Aim of the task: Extract the full listing below without altering a single character.

Recorded information section start

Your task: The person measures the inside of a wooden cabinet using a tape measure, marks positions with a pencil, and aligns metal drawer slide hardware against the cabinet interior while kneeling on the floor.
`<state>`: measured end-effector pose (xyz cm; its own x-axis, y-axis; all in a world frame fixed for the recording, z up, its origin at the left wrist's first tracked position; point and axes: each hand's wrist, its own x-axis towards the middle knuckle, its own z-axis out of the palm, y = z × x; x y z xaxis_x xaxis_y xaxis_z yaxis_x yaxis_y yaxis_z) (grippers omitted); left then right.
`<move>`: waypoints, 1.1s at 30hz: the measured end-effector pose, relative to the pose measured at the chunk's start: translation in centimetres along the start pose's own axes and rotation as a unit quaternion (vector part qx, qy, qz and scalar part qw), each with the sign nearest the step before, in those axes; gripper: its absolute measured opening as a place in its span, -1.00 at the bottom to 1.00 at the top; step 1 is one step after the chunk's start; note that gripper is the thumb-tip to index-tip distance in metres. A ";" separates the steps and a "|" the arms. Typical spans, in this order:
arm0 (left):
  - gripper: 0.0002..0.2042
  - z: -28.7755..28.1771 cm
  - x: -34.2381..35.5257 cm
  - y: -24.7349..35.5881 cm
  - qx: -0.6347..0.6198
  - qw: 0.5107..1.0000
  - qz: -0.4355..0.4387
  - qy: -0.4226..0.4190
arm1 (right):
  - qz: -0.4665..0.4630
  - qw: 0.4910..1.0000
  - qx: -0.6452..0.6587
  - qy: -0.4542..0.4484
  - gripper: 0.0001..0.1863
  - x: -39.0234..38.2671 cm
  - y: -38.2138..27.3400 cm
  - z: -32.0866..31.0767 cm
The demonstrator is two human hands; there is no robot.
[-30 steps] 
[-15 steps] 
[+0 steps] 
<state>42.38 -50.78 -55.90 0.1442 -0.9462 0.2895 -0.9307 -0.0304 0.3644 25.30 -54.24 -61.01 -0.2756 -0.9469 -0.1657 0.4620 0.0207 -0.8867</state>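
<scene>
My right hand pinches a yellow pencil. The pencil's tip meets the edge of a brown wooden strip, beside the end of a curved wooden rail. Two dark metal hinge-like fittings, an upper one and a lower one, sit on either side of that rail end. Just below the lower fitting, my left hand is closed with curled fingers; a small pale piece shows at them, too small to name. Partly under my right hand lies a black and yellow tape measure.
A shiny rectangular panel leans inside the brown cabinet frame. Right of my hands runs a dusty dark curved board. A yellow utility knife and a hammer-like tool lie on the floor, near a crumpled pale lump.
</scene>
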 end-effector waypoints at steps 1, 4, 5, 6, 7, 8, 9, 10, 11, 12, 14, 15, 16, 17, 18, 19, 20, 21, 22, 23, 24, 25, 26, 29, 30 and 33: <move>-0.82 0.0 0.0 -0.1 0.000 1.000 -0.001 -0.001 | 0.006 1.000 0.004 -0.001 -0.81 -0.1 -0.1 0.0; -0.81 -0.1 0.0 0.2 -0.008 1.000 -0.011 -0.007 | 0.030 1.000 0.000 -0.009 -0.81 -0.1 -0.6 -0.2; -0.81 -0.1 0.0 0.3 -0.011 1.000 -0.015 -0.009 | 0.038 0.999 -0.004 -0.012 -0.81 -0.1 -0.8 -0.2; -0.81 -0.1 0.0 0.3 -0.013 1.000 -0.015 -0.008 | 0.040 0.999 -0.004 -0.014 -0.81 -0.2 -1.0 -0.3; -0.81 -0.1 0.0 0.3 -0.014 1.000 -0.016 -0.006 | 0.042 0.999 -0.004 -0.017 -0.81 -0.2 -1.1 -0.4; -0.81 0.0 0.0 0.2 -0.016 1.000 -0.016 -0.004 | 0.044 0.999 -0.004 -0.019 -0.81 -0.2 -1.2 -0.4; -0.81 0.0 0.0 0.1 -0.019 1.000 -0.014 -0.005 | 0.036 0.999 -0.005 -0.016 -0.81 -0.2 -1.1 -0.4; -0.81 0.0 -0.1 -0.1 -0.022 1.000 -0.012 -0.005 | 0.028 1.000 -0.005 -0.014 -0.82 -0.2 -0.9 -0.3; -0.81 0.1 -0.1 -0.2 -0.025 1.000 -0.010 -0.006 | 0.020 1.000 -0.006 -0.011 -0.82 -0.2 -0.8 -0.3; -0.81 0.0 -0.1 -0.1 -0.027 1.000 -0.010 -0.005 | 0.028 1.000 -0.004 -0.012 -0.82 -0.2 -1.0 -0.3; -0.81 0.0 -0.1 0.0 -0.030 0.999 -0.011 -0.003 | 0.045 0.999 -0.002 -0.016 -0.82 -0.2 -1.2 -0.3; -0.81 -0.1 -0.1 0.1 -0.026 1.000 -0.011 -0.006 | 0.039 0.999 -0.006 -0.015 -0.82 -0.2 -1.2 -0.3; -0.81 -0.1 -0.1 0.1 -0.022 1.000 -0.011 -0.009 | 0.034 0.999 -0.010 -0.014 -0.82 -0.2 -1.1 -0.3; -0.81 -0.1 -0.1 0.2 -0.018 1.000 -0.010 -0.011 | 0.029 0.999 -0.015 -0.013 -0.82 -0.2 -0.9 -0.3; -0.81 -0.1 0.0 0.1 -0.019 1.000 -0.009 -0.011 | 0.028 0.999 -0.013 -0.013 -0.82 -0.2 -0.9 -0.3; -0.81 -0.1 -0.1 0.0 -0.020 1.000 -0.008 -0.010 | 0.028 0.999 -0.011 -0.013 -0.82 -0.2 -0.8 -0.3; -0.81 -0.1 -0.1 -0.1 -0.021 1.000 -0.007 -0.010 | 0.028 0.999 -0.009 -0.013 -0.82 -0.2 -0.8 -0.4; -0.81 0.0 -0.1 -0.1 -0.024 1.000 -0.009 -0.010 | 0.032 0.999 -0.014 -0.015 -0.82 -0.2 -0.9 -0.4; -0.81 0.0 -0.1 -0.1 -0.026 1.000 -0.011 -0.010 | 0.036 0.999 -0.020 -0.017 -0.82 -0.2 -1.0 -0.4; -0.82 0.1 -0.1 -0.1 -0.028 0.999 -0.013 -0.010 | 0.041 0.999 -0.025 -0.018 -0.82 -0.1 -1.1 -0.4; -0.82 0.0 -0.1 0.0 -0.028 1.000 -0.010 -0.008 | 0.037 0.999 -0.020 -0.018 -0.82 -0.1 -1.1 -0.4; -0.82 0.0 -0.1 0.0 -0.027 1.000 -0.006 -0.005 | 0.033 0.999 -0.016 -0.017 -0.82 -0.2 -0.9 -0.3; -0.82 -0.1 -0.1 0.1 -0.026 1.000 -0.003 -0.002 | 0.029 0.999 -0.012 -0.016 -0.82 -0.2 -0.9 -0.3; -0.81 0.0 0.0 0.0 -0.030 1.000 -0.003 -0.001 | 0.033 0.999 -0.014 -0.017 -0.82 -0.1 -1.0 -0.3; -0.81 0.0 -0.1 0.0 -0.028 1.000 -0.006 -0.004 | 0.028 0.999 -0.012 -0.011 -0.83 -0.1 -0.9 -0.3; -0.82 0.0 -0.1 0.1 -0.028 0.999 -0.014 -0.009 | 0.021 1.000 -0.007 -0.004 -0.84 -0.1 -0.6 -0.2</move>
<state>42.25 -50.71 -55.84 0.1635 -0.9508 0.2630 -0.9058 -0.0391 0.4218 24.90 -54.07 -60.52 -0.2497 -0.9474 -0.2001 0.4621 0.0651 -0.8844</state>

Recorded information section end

Output:
Your task: The person measures the inside of a wooden cabinet using a tape measure, marks positions with a pencil, and aligns metal drawer slide hardware against the cabinet interior while kneeling on the floor.
`<state>`: measured end-effector pose (xyz cm; its own x-axis, y-axis; all in a world frame fixed for the recording, z up, its origin at the left wrist's first tracked position; point and axes: each hand's wrist, its own x-axis towards the middle knuckle, its own z-axis out of the palm, y = z × x; x y z xaxis_x xaxis_y xaxis_z yaxis_x yaxis_y yaxis_z) (grippers omitted); left then right.
`<move>`: waypoints, 1.1s at 30hz: the measured end-effector pose, relative to the pose measured at the chunk's start: translation in centimetres along the start pose's own axes and rotation as a unit quaternion (vector part qx, qy, qz and scalar part qw), each with the sign nearest the step before, in those axes; gripper: its absolute measured opening as a place in its span, -1.00 at the bottom to 1.00 at the top; step 1 is one step after the chunk's start; note that gripper is the thumb-tip to index-tip distance in metres. A ";" separates the steps and a "|" the arms. Typical spans, in this order:
arm0 (left):
  - gripper: 0.0002..0.2042
  - z: -28.7755..28.1771 cm
  - x: -34.2381..35.5257 cm
  - y: -24.7349..35.5881 cm
  - qx: -0.6347..0.6198
  - qw: 0.5107..1.0000
  - qz: -0.4355..0.4387
  - qy: -0.4226..0.4190
arm1 (right):
  - qz: -0.4665..0.4630
  - qw: 0.4910..1.0000
  - qx: -0.6452..0.6587
  - qy: -0.4542..0.4484
  - gripper: 0.0001..0.1863
  - x: -39.0234..38.2671 cm
  - y: -38.2138..27.3400 cm
  - z: -32.0866..31.0767 cm
The demonstrator is two human hands; there is no robot.
[-30 steps] 
[-15 steps] 
[+0 steps] 
<state>42.38 -50.78 -55.90 0.1442 -0.9462 0.2895 -0.9307 -0.0304 0.3644 25.30 -54.24 -61.01 -0.2756 -0.9469 -0.1657 0.4620 0.0207 -0.8867</state>
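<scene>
My right hand pinches a yellow pencil. The pencil's tip meets the edge of a brown wooden strip, beside the end of a curved wooden rail. Two dark metal hinge-like fittings, an upper one and a lower one, sit on either side of that rail end. Just below the lower fitting, my left hand is closed with curled fingers; a small pale piece shows at them, too small to name. Partly under my right hand lies a black and yellow tape measure.
A shiny rectangular panel leans inside the brown cabinet frame. Right of my hands runs a dusty dark curved board. A yellow utility knife and a hammer-like tool lie on the floor, near a crumpled pale lump.
</scene>
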 end-effector waypoints at steps 1, 4, 5, 6, 7, 8, 9, 10, 11, 12, 14, 15, 16, 17, 18, 19, 20, 21, 22, 23, 24, 25, 26, 29, 30 and 33: <move>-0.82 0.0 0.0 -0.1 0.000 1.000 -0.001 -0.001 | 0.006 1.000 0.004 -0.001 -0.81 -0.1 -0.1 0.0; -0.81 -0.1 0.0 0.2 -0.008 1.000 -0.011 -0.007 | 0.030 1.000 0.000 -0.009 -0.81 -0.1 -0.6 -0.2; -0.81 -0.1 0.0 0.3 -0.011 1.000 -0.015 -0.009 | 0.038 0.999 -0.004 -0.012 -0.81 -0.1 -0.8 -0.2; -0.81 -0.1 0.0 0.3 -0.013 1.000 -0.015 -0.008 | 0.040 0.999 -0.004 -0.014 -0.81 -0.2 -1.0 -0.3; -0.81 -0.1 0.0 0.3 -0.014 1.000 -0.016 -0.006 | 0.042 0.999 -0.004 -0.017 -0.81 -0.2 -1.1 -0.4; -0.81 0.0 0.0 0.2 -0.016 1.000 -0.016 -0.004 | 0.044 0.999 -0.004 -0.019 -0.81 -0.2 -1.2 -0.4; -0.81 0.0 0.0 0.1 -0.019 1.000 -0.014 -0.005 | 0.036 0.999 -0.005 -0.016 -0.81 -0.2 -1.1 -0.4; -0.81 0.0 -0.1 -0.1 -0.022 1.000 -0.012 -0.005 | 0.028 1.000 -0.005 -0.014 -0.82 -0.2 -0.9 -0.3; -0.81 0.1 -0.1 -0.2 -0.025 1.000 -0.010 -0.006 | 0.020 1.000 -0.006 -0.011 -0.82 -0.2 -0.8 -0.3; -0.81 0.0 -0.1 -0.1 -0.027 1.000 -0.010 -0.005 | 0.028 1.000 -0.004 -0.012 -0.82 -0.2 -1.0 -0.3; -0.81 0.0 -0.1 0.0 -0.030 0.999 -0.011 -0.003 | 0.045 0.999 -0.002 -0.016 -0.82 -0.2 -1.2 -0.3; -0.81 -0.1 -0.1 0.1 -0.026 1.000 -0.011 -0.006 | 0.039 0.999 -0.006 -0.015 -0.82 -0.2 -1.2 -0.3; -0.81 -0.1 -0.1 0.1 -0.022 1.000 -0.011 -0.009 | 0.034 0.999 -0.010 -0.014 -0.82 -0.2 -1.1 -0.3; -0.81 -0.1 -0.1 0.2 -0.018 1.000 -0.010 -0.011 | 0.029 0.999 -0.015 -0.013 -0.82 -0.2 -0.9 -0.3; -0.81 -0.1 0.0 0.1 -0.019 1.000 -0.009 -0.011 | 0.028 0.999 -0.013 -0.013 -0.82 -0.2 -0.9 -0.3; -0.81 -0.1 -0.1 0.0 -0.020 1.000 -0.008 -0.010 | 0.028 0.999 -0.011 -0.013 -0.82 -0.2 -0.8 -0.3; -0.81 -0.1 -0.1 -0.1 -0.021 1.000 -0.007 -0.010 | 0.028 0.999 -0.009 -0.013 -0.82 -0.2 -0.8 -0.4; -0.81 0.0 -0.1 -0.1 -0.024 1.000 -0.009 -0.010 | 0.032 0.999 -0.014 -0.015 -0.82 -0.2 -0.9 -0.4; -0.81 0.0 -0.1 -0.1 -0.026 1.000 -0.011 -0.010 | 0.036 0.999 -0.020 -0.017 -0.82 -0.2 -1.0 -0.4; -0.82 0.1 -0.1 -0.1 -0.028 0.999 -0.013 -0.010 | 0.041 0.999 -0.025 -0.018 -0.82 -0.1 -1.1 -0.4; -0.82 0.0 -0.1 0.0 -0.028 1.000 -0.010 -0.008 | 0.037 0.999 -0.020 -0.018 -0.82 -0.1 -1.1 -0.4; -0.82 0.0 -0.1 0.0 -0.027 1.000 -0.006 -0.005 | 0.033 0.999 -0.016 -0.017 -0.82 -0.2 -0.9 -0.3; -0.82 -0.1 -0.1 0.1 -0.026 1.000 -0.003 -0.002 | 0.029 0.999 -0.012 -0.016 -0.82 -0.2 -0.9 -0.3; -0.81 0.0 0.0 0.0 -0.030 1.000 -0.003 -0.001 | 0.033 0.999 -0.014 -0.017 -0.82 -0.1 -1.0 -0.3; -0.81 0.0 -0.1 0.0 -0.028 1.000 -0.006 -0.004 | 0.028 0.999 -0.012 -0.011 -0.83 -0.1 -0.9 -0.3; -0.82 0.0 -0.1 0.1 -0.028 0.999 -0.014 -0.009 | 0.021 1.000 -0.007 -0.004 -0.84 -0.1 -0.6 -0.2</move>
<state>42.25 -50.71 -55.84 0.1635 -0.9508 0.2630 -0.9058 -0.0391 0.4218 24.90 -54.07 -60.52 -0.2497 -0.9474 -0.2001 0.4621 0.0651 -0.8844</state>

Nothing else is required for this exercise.